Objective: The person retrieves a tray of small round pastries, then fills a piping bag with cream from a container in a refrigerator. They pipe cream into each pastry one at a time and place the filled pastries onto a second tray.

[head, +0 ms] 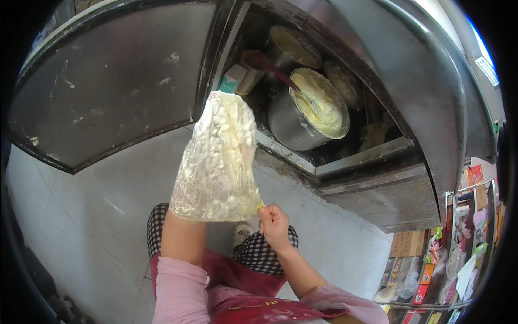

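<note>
A clear plastic bag [216, 178], thickly smeared with pale yellow cream, covers my left hand [226, 133] and wrist. The film hides the fingers, so their pose is unclear. At the bag's lower right corner, my right hand [276, 227] pinches its rim between thumb and fingers. Beyond the bag stands an open steel cabinet [285, 155]. Inside it, a metal pot [289, 125] tilts toward me, holding pale yellow cream [323, 101]. A spatula with a dark red handle [279, 75] rests with its blade in that cream.
The cabinet's steel door [121, 81] hangs open at left. More containers [293, 46] and a small carton [233, 79] sit inside the cabinet. Shelves [465, 303] with packages and cardboard boxes [406, 243] stand at right. Pale floor tiles [101, 227] lie below.
</note>
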The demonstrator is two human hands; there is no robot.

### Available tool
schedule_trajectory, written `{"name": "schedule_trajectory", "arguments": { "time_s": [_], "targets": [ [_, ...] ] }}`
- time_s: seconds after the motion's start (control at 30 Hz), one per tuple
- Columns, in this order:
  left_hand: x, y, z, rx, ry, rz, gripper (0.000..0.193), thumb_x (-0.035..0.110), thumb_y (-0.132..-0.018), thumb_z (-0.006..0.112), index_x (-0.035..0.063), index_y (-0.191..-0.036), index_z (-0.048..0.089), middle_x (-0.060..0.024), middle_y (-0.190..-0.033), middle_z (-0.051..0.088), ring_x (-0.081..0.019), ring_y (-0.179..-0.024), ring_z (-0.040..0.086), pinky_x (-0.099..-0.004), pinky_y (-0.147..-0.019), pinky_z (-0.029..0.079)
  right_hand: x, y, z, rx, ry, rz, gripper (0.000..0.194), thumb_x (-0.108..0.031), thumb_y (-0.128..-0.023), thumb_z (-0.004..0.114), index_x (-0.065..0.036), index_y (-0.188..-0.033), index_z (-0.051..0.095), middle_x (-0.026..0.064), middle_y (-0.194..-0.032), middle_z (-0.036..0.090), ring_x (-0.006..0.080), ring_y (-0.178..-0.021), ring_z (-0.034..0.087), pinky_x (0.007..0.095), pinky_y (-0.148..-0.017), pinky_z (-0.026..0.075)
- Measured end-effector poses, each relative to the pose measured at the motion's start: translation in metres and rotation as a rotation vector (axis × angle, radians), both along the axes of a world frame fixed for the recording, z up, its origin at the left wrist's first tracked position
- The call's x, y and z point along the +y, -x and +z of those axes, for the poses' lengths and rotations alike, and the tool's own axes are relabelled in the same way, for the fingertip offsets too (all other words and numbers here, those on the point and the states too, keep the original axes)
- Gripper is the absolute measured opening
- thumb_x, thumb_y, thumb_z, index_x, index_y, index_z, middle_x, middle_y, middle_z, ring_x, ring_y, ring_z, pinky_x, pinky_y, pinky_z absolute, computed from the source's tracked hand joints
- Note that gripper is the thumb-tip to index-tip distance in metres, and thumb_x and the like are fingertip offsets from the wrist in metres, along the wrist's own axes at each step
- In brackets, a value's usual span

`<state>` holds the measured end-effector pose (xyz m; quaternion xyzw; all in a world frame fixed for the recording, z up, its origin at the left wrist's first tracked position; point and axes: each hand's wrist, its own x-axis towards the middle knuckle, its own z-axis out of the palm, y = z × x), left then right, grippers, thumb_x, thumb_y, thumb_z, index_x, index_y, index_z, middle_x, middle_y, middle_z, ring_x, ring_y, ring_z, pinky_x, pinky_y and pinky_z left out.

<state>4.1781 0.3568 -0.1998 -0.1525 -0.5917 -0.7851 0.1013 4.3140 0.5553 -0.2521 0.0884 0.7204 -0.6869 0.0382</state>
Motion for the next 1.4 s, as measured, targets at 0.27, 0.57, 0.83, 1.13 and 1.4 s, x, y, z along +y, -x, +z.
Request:
{"name": "schedule_trajectory", "arguments": {
  "time_s": [0.27, 0.57, 0.83, 1.13, 1.4],
  "targets": [
    [-0.016, 0.017, 0.014, 0.236, 0.622, 0.22, 0.024, 0.018, -0.086, 0.054, 0.0068, -0.107, 0.058, -0.0082, -0.097, 0.061, -0.0241, -0.089, 0.059, -0.0358, -0.081, 0.049, 0.005, 0.013, -0.004, -0.107, -0.139, 0.128, 0.022, -0.014, -0.091, 0.055, -0.002, -0.073, 0.05, -0.0016, -0.051, 0.051, 0.0039, -0.044, 0.047, 0.02, -0.041, 0.037],
    [-0.04, 0.018, 0.029, 0.389, 1.058, 0.293, 0.021, 0.016, -0.083, 0.056, 0.0069, -0.102, 0.061, -0.0085, -0.092, 0.061, -0.0255, -0.087, 0.059, -0.0359, -0.079, 0.048, 0.034, 0.087, 0.0, -0.427, -0.289, 0.784, 0.019, -0.007, -0.09, 0.05, 0.0, -0.106, 0.06, 0.0091, -0.079, 0.066, 0.0142, -0.071, 0.062, 0.0279, -0.066, 0.051],
    [-0.025, 0.025, -0.006, 0.345, 0.963, 0.36, 0.013, 0.012, -0.078, 0.059, 0.0074, -0.087, 0.066, -0.0102, -0.082, 0.062, -0.0288, -0.081, 0.058, -0.039, -0.072, 0.047, -0.026, 0.35, 0.078, 0.967, -1.495, 0.209, 0.065, -0.032, -0.083, 0.061, -0.028, -0.141, 0.03, 0.0139, -0.15, 0.014, 0.0394, -0.135, 0.019, 0.0648, -0.102, 0.019],
    [-0.021, 0.027, -0.043, 0.364, 0.99, 0.298, 0.014, 0.013, -0.071, 0.06, 0.0058, -0.061, 0.053, -0.0114, -0.063, 0.053, -0.0283, -0.06, 0.052, -0.0394, -0.054, 0.042, -0.014, 0.381, 0.093, 0.464, -1.74, 0.369, 0.019, -0.02, -0.08, 0.056, -0.012, -0.097, 0.058, 0.0138, -0.093, 0.063, 0.0355, -0.091, 0.058, 0.0461, -0.077, 0.046],
    [0.005, 0.038, -0.035, 0.329, 0.85, 0.245, 0.003, 0.008, -0.066, 0.057, 0.007, -0.064, 0.056, -0.0096, -0.059, 0.052, -0.0284, -0.06, 0.051, -0.0391, -0.057, 0.043, 0.158, 0.171, 0.177, 0.03, -2.002, -0.008, 0.016, -0.018, -0.079, 0.062, -0.01, -0.093, 0.062, 0.0137, -0.089, 0.064, 0.0321, -0.084, 0.062, 0.0416, -0.069, 0.049]
  ]
}}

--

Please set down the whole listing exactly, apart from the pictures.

» **Expected answer**:
Objective: The person retrieves a tray of small round pastries, then fills a piping bag with cream from a container in a refrigerator. They pipe cream into each pastry one at a time and place the filled pastries onto a second tray.

[head, +0 ms] 

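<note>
A clear plastic bag [216, 178], thickly smeared with pale yellow cream, covers my left hand [226, 133] and wrist. The film hides the fingers, so their pose is unclear. At the bag's lower right corner, my right hand [276, 227] pinches its rim between thumb and fingers. Beyond the bag stands an open steel cabinet [285, 155]. Inside it, a metal pot [289, 125] tilts toward me, holding pale yellow cream [323, 101]. A spatula with a dark red handle [279, 75] rests with its blade in that cream.
The cabinet's steel door [121, 81] hangs open at left. More containers [293, 46] and a small carton [233, 79] sit inside the cabinet. Shelves [465, 303] with packages and cardboard boxes [406, 243] stand at right. Pale floor tiles [101, 227] lie below.
</note>
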The demonstrator is two human hands; there is no robot.

### Available tool
schedule_trajectory, written `{"name": "schedule_trajectory", "arguments": { "time_s": [_], "targets": [ [_, ...] ] }}`
- time_s: seconds after the motion's start (control at 30 Hz), one per tuple
- Columns, in this order:
  left_hand: x, y, z, rx, ry, rz, gripper (0.000..0.193), thumb_x (-0.035..0.110), thumb_y (-0.132..-0.018), thumb_z (-0.006..0.112), index_x (-0.035..0.063), index_y (-0.191..-0.036), index_z (-0.048..0.089), middle_x (-0.060..0.024), middle_y (-0.190..-0.033), middle_z (-0.051..0.088), ring_x (-0.081..0.019), ring_y (-0.179..-0.024), ring_z (-0.040..0.086), pinky_x (-0.099..-0.004), pinky_y (-0.147..-0.019), pinky_z (-0.029..0.079)
  right_hand: x, y, z, rx, ry, rz, gripper (0.000..0.194), thumb_x (-0.108..0.031), thumb_y (-0.128..-0.023), thumb_z (-0.004..0.114), index_x (-0.065..0.036), index_y (-0.188..-0.033), index_z (-0.051..0.095), middle_x (-0.026..0.064), middle_y (-0.194..-0.032), middle_z (-0.036..0.090), ring_x (-0.006..0.080), ring_y (-0.178..-0.021), ring_z (-0.034..0.087), pinky_x (0.007..0.095), pinky_y (-0.148..-0.017), pinky_z (-0.026..0.075)
- Measured end-effector poses, each relative to the pose measured at the motion's start: translation in metres and rotation as a rotation vector (axis × angle, radians), both along the axes of a world frame fixed for the recording, z up, its origin at the left wrist's first tracked position
- The call's x, y and z point along the +y, -x and +z of those axes, for the poses' lengths and rotations alike, and the tool's own axes are relabelled in the same way, for the fingertip offsets too (all other words and numbers here, those on the point and the states too, keep the original axes)
- Gripper is the absolute measured opening
- thumb_x, thumb_y, thumb_z, index_x, index_y, index_z, middle_x, middle_y, middle_z, ring_x, ring_y, ring_z, pinky_x, pinky_y, pinky_z absolute, computed from the source's tracked hand joints
- Note that gripper is the thumb-tip to index-tip distance in metres, and thumb_x and the like are fingertip offsets from the wrist in metres, along the wrist's own axes at each step
- In brackets, a value's usual span

`<state>` holds the measured end-effector pose (xyz m; quaternion xyzw; all in a world frame fixed for the recording, z up, its origin at the left wrist's first tracked position; point and axes: each hand's wrist, its own x-axis towards the middle knuckle, its own z-axis out of the palm, y = z × x), left then right, grippers, thumb_x, thumb_y, thumb_z, index_x, index_y, index_z, middle_x, middle_y, middle_z, ring_x, ring_y, ring_z, pinky_x, pinky_y and pinky_z left out.

<state>4.1781 0.3568 -0.1998 -0.1525 -0.5917 -0.7851 0.1013 4.3140 0.5553 -0.2521 0.0884 0.7204 -0.6869 0.0382</state>
Motion for the next 1.4 s, as measured, targets at 0.27, 0.57, 0.83, 1.13 and 1.4 s, x, y, z along +y, -x, +z.
Request:
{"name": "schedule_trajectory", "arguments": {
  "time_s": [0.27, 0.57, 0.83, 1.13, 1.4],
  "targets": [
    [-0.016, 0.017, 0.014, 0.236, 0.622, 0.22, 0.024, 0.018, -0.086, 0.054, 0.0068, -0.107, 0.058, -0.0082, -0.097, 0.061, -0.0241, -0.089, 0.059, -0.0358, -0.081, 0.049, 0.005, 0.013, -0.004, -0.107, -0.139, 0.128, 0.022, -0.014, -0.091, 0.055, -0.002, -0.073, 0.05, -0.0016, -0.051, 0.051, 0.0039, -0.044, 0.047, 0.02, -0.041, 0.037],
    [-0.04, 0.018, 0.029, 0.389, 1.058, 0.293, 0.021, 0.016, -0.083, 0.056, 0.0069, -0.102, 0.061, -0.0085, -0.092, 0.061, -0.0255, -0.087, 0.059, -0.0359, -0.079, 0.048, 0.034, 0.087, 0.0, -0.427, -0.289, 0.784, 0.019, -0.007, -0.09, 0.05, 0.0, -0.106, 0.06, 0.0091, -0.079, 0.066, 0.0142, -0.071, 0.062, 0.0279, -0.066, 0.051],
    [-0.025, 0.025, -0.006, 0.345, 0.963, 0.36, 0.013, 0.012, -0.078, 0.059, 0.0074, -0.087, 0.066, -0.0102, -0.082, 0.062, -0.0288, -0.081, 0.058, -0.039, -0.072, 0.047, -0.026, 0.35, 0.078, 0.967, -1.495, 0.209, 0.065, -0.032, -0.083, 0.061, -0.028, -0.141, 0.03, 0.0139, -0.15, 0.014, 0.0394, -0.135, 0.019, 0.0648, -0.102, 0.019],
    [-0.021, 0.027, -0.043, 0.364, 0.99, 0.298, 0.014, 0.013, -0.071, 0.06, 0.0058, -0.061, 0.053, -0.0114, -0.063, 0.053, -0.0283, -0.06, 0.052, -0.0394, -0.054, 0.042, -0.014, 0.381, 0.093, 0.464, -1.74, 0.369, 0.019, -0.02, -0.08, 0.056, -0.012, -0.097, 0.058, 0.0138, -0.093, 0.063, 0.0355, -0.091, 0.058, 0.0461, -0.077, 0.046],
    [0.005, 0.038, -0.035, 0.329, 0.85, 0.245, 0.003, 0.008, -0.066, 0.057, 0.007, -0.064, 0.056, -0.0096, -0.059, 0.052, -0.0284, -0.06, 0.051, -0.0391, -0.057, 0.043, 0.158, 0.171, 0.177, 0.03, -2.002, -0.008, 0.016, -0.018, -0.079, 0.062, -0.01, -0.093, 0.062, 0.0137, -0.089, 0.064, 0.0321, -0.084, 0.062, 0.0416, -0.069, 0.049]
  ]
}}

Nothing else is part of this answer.